An Scientific Theory on Why Fixation of Males lies of Females Bosoms.

Why do men devote so much headspace to those big, bulbous bags of fat drooping from women's chests? Scientists have never satisfactorily explained men's curious breast fixation, but now, neuroscientists has struck upon an explanation human evolution has harnessed an ancient neural circuit that originally evolved to strengthen the mother-infant bond during breast-feeding, and now uses this brain circuitry to strengthen the bond between couples as well. The result? Men, like babies, love breasts.

When a woman's nipples are stimulated during breast-feeding, the neurochemical oxytocin, otherwise known as the "love drug," floods her brain, helping to focus her attention and affection on her baby. But research over the past few years has shown that in humans, this circuitry isn't reserved for exclusive use by infants. nipple stimulation enhances sexual arousal in the great majority of women, and it activates the same brain areas as vaginal and clitoral stimulation. When a sexual partner touches, massages or nibbles a woman's breasts, this triggers the release of oxytocin in the woman's brain, just like what happens when a baby nurses. But in this context, the oxytocin focuses the woman's attention on her sexual partner, strengthening her desire to bond with this person. In other words, men can make themselves more desirable by stimulating a woman's breasts during foreplay and sex. Evolution has, in a sense, made men want to do this.

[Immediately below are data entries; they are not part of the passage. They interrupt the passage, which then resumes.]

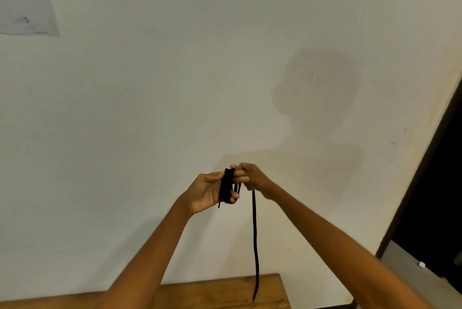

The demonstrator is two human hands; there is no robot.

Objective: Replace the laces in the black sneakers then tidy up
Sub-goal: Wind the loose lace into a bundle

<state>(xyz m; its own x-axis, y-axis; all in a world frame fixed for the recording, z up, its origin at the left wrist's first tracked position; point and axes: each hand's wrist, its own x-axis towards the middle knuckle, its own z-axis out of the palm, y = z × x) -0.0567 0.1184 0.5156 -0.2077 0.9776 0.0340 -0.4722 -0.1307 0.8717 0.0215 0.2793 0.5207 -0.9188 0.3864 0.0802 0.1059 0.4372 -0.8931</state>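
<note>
**Lace being wound into a bundle, held up before the wall**

Lace work goes on in mid-air above the far edge of the tabletop point(220, 288), against a pale wall point(150, 108) that carries a paper sheet point(25, 1) in its upper left corner. No sneakers show in this view.

The left hand point(207, 191) is palm-up, fingers spread, with the black lace point(226, 187) looped several times around them; its grip is a loose curl round that coil. The right hand point(252, 177) pinches the lace just beside the left fingertips. From there the free tail point(255, 241) hangs straight down, its end near the tabletop's far edge.

This looks like tidying. To do it well, keep the tail lightly taut, lay each turn flat beside the last, and hold the left fingers spread so the coil slips off cleanly.
</note>
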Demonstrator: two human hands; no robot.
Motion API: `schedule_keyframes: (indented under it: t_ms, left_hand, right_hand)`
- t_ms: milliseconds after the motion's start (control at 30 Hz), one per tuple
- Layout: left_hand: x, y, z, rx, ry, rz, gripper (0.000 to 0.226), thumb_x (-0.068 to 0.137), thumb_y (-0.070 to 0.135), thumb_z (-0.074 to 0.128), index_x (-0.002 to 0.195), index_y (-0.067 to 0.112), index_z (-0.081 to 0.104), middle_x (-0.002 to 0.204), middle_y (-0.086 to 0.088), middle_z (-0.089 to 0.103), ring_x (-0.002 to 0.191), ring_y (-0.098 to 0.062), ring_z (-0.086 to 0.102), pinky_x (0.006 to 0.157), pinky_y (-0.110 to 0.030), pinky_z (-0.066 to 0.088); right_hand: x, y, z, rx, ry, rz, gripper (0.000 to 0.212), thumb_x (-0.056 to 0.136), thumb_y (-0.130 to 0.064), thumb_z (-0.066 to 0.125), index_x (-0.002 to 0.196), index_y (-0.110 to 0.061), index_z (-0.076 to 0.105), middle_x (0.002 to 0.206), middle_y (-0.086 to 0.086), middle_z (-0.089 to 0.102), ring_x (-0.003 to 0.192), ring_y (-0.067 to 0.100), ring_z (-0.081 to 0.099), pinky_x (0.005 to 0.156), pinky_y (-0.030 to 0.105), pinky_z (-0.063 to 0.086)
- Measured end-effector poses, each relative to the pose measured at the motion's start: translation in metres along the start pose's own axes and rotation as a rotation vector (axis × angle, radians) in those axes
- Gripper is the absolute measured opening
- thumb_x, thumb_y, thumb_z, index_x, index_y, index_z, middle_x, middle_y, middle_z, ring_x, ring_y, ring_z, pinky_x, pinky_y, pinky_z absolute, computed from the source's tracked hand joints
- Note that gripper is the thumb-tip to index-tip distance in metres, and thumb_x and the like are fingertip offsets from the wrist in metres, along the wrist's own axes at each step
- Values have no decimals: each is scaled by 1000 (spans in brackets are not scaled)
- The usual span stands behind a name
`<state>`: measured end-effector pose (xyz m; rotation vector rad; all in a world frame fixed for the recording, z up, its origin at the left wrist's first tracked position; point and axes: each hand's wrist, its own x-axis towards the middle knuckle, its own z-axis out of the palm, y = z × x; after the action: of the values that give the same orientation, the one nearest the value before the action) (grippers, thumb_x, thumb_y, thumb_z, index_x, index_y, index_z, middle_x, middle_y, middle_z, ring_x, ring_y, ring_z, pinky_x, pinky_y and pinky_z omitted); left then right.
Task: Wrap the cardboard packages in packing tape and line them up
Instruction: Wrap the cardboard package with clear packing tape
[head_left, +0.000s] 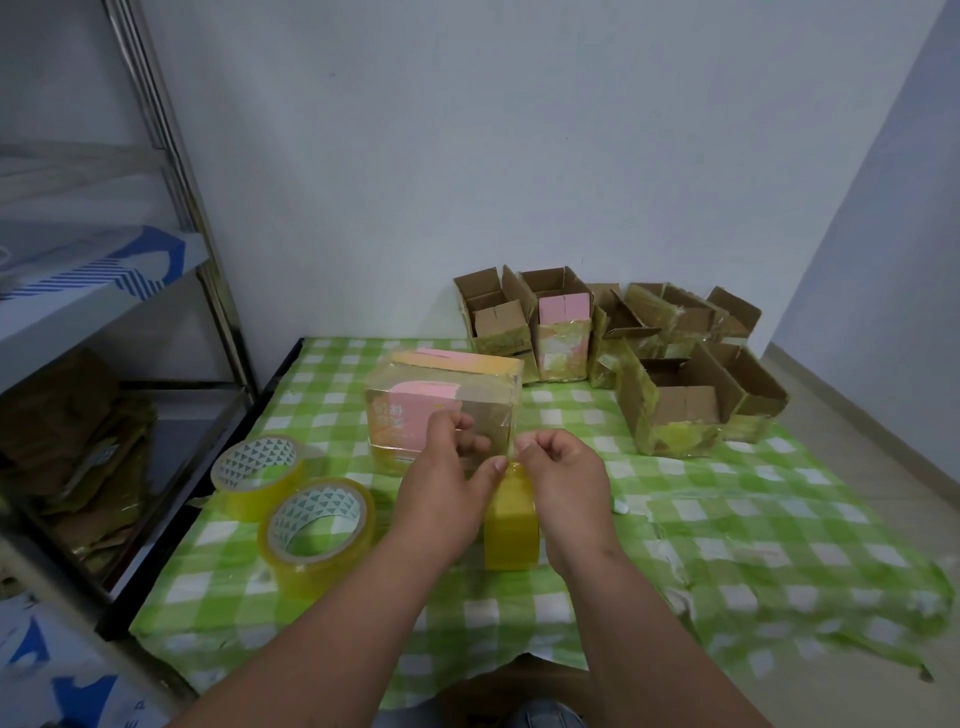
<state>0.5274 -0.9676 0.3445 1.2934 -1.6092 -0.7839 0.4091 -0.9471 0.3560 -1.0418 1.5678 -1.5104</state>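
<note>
A pink and orange cardboard package covered in clear tape sits on the green checked cloth in the middle. My left hand and my right hand meet just in front of its near right corner, both pinching a strip of yellowish tape. That strip runs from a tape roll standing on edge below and between my hands. Whether either hand also touches the roll is hidden.
Two more tape rolls lie flat at the left. Several open, tape-covered cardboard boxes stand in rows at the back right by the wall. A metal shelf with flattened cardboard stands at the left. A white scrap lies on the cloth.
</note>
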Motion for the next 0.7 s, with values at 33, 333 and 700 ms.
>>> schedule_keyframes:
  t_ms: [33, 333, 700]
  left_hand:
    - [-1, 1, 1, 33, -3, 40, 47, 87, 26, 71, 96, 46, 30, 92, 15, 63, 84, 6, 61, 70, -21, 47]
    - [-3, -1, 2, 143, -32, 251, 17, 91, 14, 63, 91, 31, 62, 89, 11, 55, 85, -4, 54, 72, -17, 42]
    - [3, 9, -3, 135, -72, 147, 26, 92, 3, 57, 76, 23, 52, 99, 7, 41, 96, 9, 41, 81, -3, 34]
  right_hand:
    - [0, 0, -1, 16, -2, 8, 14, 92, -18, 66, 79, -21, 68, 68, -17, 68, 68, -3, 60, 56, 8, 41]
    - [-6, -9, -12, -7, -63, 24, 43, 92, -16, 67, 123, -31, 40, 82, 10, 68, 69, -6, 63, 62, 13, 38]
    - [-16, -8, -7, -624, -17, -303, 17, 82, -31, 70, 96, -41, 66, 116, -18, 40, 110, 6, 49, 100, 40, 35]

Attraction to breasts is a brain organization effect that occurs in straight males when they go through puberty, Evolution has selected for this brain organization in men that makes them attracted to the breasts in a sexual context, because the outcome is that it activates the female bonding circuit, making women feel more bonded with him. It's a behavior that males have evolved in order to stimulate the female's maternal bonding circuitry.